### REQUIREMENT:
In the data below, set down exactly the lines from the one containing "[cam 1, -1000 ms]" up to and including the one containing "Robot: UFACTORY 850". Leave the pictures out.

### INFORMATION SHOWN:
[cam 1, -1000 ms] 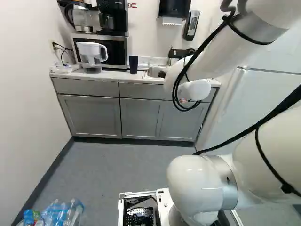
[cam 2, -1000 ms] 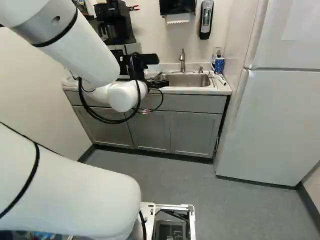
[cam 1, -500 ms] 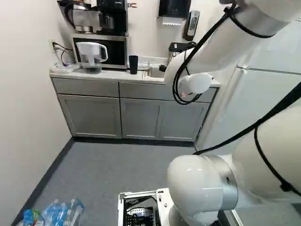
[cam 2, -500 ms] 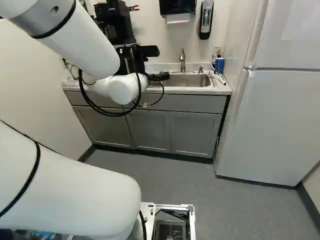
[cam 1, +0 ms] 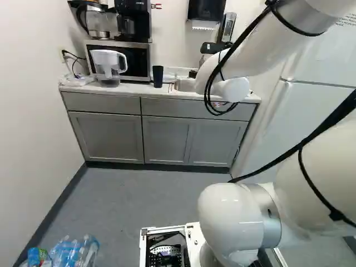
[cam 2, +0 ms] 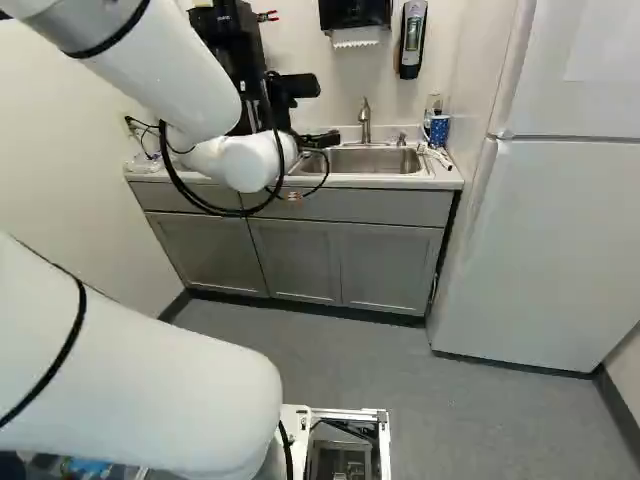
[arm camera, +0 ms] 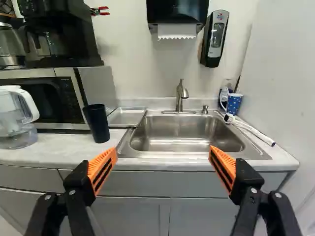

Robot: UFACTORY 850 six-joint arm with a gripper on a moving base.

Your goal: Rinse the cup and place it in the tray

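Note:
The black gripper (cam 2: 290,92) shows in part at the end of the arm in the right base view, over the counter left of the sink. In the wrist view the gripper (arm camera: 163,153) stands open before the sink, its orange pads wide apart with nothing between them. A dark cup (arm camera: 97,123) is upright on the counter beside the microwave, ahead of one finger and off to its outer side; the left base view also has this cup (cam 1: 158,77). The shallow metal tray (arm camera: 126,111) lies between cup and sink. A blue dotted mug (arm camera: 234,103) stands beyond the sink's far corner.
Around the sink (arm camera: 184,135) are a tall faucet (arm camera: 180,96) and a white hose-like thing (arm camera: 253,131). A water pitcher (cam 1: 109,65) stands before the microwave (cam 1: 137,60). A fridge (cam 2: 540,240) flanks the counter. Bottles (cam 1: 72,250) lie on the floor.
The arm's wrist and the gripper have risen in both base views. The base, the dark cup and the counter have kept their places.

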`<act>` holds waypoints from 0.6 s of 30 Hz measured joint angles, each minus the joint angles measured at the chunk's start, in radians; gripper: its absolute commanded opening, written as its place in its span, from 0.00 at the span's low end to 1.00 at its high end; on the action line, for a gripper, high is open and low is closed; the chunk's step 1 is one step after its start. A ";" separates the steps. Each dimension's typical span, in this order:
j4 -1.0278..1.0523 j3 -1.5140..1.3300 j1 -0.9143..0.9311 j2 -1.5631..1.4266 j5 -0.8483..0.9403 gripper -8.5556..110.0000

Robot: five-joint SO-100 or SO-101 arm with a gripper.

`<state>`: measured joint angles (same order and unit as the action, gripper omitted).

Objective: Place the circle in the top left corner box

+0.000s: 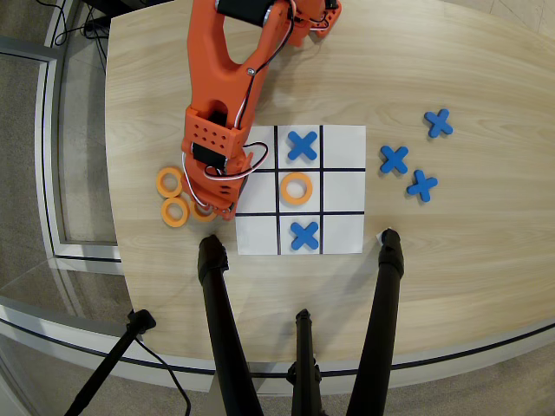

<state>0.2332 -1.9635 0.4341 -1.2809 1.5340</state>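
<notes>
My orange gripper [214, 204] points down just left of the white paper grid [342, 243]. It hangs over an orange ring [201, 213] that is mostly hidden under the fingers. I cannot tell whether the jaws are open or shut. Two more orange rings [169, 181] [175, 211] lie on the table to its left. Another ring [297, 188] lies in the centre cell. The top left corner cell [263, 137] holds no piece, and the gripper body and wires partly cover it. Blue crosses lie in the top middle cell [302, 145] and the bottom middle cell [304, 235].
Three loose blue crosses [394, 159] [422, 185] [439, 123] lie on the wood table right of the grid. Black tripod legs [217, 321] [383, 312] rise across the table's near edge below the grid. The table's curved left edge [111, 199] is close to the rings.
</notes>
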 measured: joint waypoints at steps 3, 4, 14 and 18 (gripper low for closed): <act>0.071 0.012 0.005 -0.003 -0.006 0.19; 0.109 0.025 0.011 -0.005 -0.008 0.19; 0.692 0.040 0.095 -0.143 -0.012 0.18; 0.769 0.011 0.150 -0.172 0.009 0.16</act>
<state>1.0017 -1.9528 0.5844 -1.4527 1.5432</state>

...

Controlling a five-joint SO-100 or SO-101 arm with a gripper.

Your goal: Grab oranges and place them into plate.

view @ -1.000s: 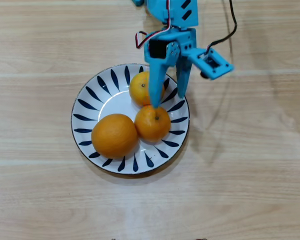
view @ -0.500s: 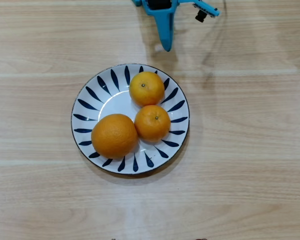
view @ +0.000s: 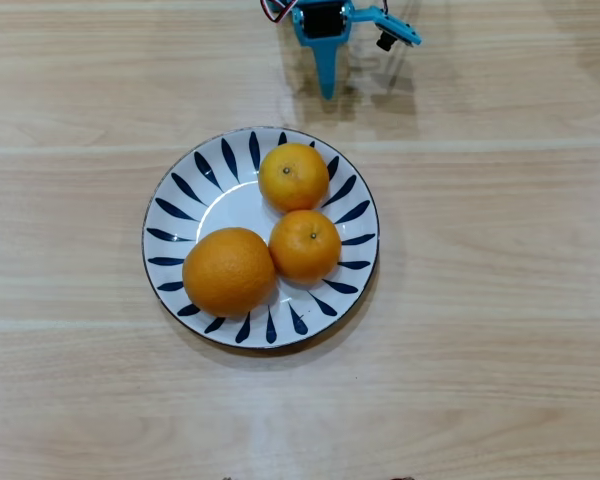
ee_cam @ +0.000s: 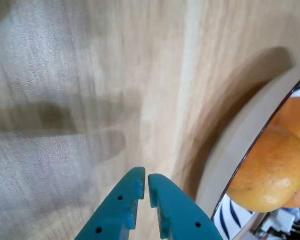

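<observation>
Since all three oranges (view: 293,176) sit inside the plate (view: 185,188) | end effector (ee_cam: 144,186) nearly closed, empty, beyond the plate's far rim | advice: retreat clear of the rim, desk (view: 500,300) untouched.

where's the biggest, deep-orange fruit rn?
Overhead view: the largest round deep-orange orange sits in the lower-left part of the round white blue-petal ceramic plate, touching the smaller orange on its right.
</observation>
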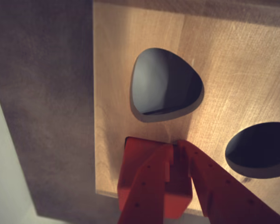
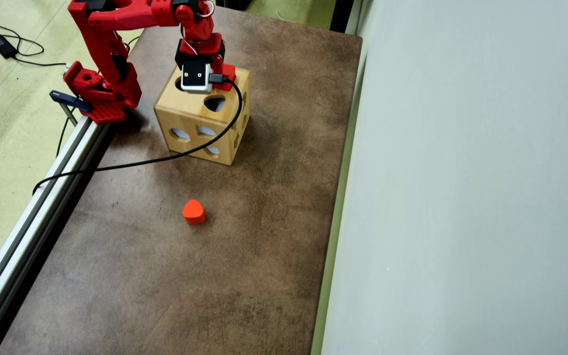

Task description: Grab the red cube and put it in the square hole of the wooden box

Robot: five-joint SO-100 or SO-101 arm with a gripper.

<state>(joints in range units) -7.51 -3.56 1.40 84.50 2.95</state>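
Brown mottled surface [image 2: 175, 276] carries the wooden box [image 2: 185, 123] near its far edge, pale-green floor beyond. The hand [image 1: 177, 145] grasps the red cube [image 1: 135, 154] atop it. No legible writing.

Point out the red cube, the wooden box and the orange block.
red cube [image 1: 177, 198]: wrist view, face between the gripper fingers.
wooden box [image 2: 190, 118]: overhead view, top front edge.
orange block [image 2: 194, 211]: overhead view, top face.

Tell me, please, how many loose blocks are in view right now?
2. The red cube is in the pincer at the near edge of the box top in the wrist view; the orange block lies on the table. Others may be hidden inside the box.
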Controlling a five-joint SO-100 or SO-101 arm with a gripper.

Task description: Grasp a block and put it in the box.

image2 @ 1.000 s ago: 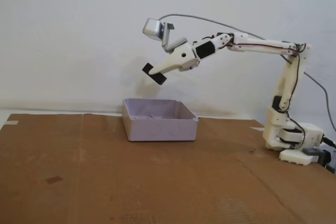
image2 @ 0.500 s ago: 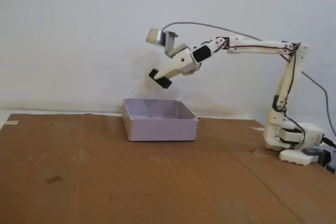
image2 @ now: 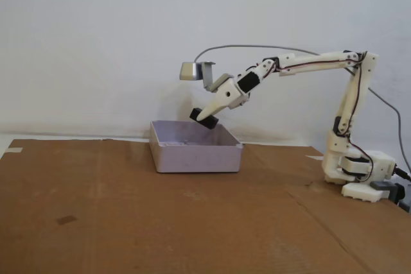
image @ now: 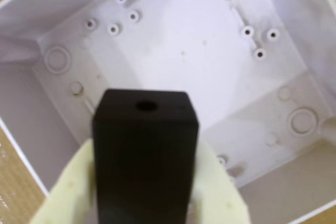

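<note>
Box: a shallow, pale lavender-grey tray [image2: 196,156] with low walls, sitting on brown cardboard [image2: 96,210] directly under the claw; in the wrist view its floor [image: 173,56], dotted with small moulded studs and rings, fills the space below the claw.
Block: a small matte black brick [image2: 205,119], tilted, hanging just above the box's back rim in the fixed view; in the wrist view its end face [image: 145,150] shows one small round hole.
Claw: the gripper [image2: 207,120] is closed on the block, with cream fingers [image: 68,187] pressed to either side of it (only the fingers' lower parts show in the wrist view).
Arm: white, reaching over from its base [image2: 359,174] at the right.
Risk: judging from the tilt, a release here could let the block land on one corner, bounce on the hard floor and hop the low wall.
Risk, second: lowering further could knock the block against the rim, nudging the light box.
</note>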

### FINISHED EXERCISE:
[cam 1, -1000 ms] 
[cam 2, -1000 ms] 
[cam 1, -500 ms] 
[cam 2, -500 ms] 
[cam 1, +0 ms] 
[cam 2, +0 ms] 
[arm camera, +0 ms] 

Robot: UFACTORY 850 six-joint arm with a gripper on a moving base.

No other output belongs with this exercise.